So… short story long… I kind of want to get some of these mental discussions back into blog form with the extra time that I have been granted. The one thing doing this really does for me is that it helps me focus. Because I can take a single topic. Talk about it and my ideas on it. Really dig in… and because it’s getting written, i don’t circle around it quite as much.

Done With Final Fantasy XIV

It may come as no surprise to anyone that late last week I cancelled my account for Final Fantasy XIV. The game is beautiful, has a couple of cool ideas, but overall it just isn’t for me. I had tried to salvage it one last shot by switching guilds, but the new guild didn’t work out so I just cancelled completely. Here’s a listing of overall issues I had with it.

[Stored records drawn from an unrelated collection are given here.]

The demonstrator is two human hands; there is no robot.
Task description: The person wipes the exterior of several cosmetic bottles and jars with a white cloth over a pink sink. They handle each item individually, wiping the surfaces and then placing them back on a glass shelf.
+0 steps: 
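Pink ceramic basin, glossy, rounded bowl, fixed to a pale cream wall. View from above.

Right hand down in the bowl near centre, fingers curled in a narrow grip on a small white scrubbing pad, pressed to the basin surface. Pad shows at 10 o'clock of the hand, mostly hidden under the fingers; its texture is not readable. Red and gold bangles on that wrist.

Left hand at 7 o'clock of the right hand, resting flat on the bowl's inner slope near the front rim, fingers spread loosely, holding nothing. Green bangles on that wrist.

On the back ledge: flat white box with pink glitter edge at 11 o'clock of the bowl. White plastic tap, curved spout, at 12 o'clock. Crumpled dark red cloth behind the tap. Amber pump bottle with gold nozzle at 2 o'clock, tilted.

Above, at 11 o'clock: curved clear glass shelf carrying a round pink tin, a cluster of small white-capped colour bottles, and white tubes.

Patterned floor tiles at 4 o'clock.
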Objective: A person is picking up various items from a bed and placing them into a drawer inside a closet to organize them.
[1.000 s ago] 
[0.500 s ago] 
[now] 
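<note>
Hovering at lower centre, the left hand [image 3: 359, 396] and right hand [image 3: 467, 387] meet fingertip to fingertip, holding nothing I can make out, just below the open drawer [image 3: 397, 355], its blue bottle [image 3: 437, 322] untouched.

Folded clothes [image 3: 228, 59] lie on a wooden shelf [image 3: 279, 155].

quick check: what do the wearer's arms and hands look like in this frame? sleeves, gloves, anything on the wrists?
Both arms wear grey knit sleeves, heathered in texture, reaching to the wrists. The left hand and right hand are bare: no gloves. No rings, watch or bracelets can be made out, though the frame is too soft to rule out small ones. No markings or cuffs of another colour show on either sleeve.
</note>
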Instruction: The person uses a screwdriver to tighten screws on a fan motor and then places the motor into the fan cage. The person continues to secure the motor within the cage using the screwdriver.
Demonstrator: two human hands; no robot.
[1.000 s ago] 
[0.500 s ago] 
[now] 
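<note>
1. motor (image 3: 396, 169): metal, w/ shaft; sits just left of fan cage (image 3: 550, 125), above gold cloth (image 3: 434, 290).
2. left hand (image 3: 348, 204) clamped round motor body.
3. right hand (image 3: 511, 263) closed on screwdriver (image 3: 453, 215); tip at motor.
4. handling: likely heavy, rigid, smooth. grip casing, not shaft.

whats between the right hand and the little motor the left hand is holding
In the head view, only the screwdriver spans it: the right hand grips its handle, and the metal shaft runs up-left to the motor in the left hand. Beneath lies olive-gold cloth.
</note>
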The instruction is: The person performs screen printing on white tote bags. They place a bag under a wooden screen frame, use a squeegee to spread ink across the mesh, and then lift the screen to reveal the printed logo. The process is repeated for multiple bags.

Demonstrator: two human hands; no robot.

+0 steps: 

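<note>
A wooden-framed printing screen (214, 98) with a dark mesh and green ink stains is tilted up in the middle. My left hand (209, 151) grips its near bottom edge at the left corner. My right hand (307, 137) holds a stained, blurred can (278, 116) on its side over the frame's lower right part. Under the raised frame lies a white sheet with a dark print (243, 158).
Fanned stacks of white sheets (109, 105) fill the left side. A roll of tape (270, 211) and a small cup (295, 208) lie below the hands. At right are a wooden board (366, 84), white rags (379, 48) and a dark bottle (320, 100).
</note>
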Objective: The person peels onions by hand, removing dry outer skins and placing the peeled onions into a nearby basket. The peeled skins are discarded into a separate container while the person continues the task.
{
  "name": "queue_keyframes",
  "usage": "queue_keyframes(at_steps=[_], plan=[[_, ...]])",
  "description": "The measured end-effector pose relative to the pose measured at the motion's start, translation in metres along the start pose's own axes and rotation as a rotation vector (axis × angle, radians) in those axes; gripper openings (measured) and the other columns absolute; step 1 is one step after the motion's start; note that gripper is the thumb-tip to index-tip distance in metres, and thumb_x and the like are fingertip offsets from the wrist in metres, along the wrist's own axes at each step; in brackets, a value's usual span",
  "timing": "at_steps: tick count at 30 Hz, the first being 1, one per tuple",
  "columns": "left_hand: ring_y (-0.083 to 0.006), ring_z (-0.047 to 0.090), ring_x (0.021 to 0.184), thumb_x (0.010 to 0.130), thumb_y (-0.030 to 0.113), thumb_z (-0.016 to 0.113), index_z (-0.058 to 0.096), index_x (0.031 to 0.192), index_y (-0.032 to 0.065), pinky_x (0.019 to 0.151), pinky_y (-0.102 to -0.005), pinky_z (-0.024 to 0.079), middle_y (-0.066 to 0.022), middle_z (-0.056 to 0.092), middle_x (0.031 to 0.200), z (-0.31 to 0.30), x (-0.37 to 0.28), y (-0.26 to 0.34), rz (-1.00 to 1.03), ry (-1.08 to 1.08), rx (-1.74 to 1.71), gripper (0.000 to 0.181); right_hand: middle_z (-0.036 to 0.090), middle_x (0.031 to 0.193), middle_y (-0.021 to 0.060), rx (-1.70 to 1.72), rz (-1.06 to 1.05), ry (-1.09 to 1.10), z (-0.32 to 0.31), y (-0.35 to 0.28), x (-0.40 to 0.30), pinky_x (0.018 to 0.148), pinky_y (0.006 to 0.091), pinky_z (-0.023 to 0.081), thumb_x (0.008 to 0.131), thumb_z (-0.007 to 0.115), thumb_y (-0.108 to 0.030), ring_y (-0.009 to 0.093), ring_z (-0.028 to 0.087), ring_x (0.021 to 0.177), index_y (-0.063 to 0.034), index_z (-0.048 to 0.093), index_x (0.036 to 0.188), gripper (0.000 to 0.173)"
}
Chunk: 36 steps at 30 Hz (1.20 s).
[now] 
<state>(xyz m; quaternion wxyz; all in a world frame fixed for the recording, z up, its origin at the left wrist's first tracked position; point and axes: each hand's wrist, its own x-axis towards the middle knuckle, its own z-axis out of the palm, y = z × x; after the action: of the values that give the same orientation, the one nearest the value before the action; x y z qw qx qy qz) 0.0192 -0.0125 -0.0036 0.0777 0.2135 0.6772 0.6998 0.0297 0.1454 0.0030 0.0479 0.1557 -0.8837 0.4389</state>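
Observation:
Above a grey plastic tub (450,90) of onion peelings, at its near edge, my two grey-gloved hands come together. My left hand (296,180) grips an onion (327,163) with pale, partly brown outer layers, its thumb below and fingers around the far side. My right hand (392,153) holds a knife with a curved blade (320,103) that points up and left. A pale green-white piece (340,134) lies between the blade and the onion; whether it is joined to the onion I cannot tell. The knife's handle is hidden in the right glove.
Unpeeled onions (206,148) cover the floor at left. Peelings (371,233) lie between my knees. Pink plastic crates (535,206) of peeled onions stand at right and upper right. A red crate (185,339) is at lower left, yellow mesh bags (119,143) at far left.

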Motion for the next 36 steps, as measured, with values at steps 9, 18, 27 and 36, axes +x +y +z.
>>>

  1. Lonely – I keep hearing how great the community of FFXIV is… maybe it is the juxtaposition of the juvenile community of WoW. But I never got over my sense of loneliness in the game. You were rarely encouraged to do quests as a group, really because they all contained long cut-scenes, in a lot of respects you were discouraged from grouping in them. Dungeons were largely cross-server which meant pick-up groups were even more throw away than before as you have no way to communicate cross server. The only real way to group was to get lucky on  your guild pick up, which I was not…. twice.
  2. Easy – FFXIV follows the WoW trend of making a game that requires no effort at all. No death penalties. Like, I’m sorry if I can do raids and extreme/savage difficulty in a pick up group, there’s something wrong with the game. The high end loot is all easily attainable by anyone. The game is, like WoW, designed to make sure that everyone has access to everything, and generally it takes the same amount of time, as everything is fairly kept to a cap, for everyone. (There are a few pieces that leave this formula but too few.) I find it funny that I had convos with people about the original FFXIV, and one of the things they brought up with why it was bad was that you lose xp on death… man that sounded nice. Now I have since watched videos on why the original was bad and I don’t think it was good, but that particular functionality is not a reason.
  3. Itemization – This game had really crappy items. I mean REALLY crappy. I feel like the game in general had a lot of features that were overly simplistic because balancing is hard. I mean, yeah it’s hard, that’s why they pay you money to do it and not just throw crap in. Items were super basic, there were no sets, no randomization, items never gave bonuses to skills. You have a stat for strength? Item will give it a bonus and nothing more. It wasn’t good and it made it difficult for me to want to progress. I didn’t look forward at items and go “Man I can’t wait until I get the extra 10 to Wisdom.”
  4. Raids – I have discussed this in a previous post. I chose FFXIV because I wanted to raid. And while the 3 raids the game had were pretty nifty… There just weren’t many here to hang your hat on.
  5. Class Selection – I will say, for the most part, the class selection in the game is fairly vanilla. I landed on Astrologer because I felt like it was one of the more interesting classes in the game, and also because I like healer, but everything else is also pretty standard. It’s hard to say so early, but I am kind of disappointed that Stormblood releases 2 DPS classes. Red Mage could have been cool if they did something to follow the traditional half-healer half-DPS, but they already got that sort of covered with the Scholar anyway. And the game completely ignores the fourth pillar of classic MMO class balance… the Support. I was leveling a Bard towards the end, but the Bard at its base is really DPS. It does touch on support, but not much.
  6. Elder Game  – Or lack thereof. This is kind of a summary of previous points to be fair. Obviously if there are few raids and no itemization. the Elder Game is going to be lacking as well.  I feel like FFXIV, and feel that again this is a problem in WoW as well, utilizing leveling  up secondary classes as a form of Elder Game, and as someone who just wants to play one or two classes at a time, this really holds little appeal to me. The game, and others in the game, really encourages you to go ahead and level that other class because it’s just so easy to switch between classes on the same character. It’s cool, but shallow. Stuck on the time limit to get better gear for your main class? Just level a new class! They entice you further by giving bonus XP for already having a max class character, so why not? Because there is no way for items to get lost, there is no need to get items more than once. And because it isn’t particularly difficult to get items, you always kind of have that urge of, I’m done with this class now to do another. It’s just not for me. Of note was the inclusion of a casino, haven’t seen that rendition of an Elder Game since the olden days. I didn’t mind that so much except to avoid people from getting rich, they made their own currency <rolls eyes>.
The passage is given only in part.